▶ _Supplied material_
------

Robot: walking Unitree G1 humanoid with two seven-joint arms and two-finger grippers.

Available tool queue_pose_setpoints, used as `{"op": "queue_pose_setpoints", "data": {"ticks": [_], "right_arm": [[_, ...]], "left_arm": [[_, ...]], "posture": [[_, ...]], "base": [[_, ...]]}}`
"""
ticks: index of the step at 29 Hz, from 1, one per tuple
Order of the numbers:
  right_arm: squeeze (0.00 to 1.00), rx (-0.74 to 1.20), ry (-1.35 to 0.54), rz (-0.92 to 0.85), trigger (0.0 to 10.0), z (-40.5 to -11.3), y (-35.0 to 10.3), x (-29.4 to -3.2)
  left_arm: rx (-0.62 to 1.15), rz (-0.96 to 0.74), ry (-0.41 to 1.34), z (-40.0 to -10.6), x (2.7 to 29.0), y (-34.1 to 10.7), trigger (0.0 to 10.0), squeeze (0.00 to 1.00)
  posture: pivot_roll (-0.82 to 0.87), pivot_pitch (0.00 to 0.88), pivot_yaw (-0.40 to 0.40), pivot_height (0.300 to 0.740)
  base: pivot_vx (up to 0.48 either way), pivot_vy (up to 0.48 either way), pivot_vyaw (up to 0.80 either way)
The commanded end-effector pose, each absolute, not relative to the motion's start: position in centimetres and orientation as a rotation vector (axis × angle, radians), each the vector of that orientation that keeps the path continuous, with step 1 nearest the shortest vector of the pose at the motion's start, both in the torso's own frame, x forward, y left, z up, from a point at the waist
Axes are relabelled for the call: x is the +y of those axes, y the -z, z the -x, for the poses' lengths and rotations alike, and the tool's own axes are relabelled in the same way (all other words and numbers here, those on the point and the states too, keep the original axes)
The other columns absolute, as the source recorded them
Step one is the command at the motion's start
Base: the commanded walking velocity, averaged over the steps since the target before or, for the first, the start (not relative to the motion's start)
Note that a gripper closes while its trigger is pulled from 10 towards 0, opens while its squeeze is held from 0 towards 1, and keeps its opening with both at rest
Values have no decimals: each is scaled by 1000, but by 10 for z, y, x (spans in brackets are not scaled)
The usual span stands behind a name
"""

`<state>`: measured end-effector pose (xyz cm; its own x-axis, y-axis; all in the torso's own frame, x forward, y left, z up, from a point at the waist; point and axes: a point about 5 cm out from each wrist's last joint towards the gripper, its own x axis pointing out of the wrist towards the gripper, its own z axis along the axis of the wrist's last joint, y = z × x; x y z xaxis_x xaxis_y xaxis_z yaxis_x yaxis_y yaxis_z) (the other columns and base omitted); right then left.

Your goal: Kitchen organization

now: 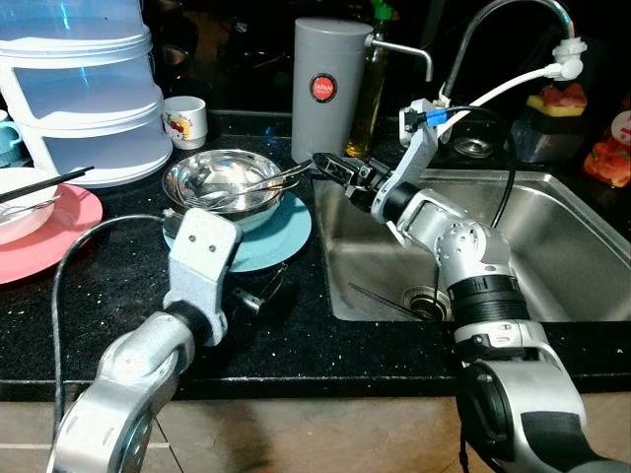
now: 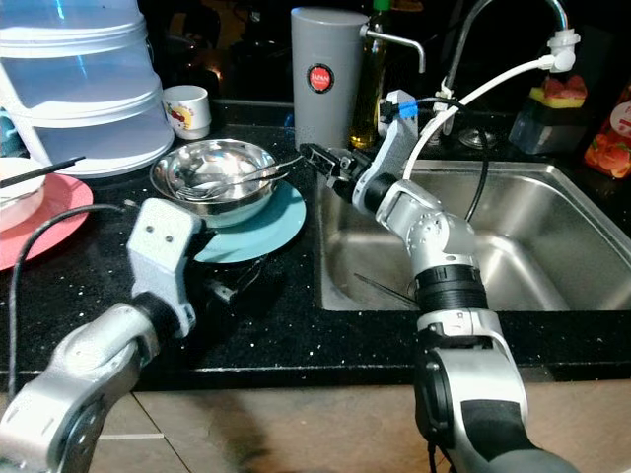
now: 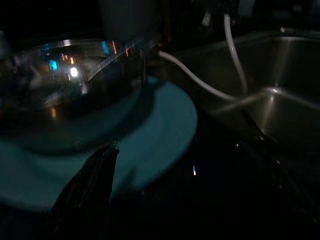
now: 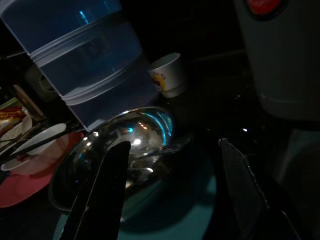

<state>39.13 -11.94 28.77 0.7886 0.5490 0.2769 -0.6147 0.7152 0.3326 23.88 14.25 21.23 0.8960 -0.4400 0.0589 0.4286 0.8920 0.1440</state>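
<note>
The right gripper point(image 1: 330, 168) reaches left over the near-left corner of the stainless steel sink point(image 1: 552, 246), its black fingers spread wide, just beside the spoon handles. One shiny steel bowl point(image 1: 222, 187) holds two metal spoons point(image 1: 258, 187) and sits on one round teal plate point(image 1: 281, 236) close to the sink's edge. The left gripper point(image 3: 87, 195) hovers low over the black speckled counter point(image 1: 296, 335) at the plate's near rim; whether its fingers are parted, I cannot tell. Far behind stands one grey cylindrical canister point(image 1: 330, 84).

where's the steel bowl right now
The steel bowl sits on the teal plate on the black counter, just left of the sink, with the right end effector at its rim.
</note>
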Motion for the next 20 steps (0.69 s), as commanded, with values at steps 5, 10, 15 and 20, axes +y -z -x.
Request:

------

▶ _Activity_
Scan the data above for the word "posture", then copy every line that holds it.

▶ _Result for this exercise_
Available tool queue_pose_setpoints, used as `{"op": "queue_pose_setpoints", "data": {"ticks": [_], "right_arm": [[_, ...]], "left_arm": [[_, ...]], "posture": [[_, ...]], "base": [[_, ...]]}}`
  posture: pivot_roll (-0.82 to 0.87), pivot_pitch (0.00 to 0.88), pivot_yaw (-0.40 to 0.40), pivot_height (0.300 to 0.740)

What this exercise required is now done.